Students explore virtual reality in HIVE
Published: Tuesday, October 2, 2012
Updated: Tuesday, October 2, 2012 03:10
Participants enter a grocery store full of food with a shopping list in hand, and a timer begins to count down from six minutes. As they walk around the aisles, it is slightly difficult to walk straight, and the items on the shelf are impossible to pick up. These shoppers are not at your local Kroger; they are in Miami University’s Huge Immersive Virtual Environment, also known as the HIVE.
Eric Bachmann, associate professor of computer science and software engineering, and David Waller, associate professor of psychology, have created a virtual environment with the world’s largest tracking area. It serves both the psychology and computer science departments at Miami and is located in Phillips Hall.
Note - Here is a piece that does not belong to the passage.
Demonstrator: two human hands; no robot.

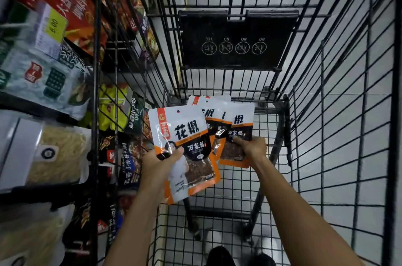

“[The HIVE gives] the ability to explore large virtual worlds that are inside a computer, but we make it sound, feel and look like you in the place that is in the computer,” Bachmann said.
Participants, usually psychology students, wear a mounted head display covering their eyes, displaying the virtual world. An infrared light is attached to the helmet, and cameras line the walls of the gym, picking up the infrared signal. A backpack sends location signals back to the main computer, according to Tyler Thrash, a fifth year graduate student at Miami.
“It’s like a video game, but you wear the screen on your head, and you can explore the inside the game,” Thrash said.
Bachmann explained how the equipment doesn’t stop users from exploring.
“It is a wearable rendering unit. You aren’t tied to any equipment and you can walk around,” he said.
Thrash has been working with the HIVE. He said the reason it can feel difficult to walk straight has to do with the way the system is configured.
“The computer rotates what you are watching to lead you back to the center of the gym…[we] use this method to simulate larger environments than what we can accommodate here in this set up,” Thrash said.
First-year Taylor Forbes said she was excited to hear about the HIVE on campus.
“It’s something very unique about our school, and how cool would that be to try out?” Forbes said.
The HIVE is used for research on a wide range of topics, including virtual environment and cognitive research, Bachmann said. Psychology students can use the space to explore topics in memory, special locations, redirection, and special awareness, but the HIVE is also important for computer science and software engineering students.
“The computer science part of this is in developing all this equipment and modeling those very large environments,” Thrash said.
The goal is to eventually let the HIVE exist outside of its current location in Phillips Hall, according to Bachmann.
“We want a low cost virtual environment that is portable,” Bachmann said. The virtual environment team is currently in the process of creating this idea, and they have received research funding from the National Science Foundation and the Army Research Office.
Students interested in participating in studies with the HIVE for the respective departments should visit the psychology website, Bachmann said.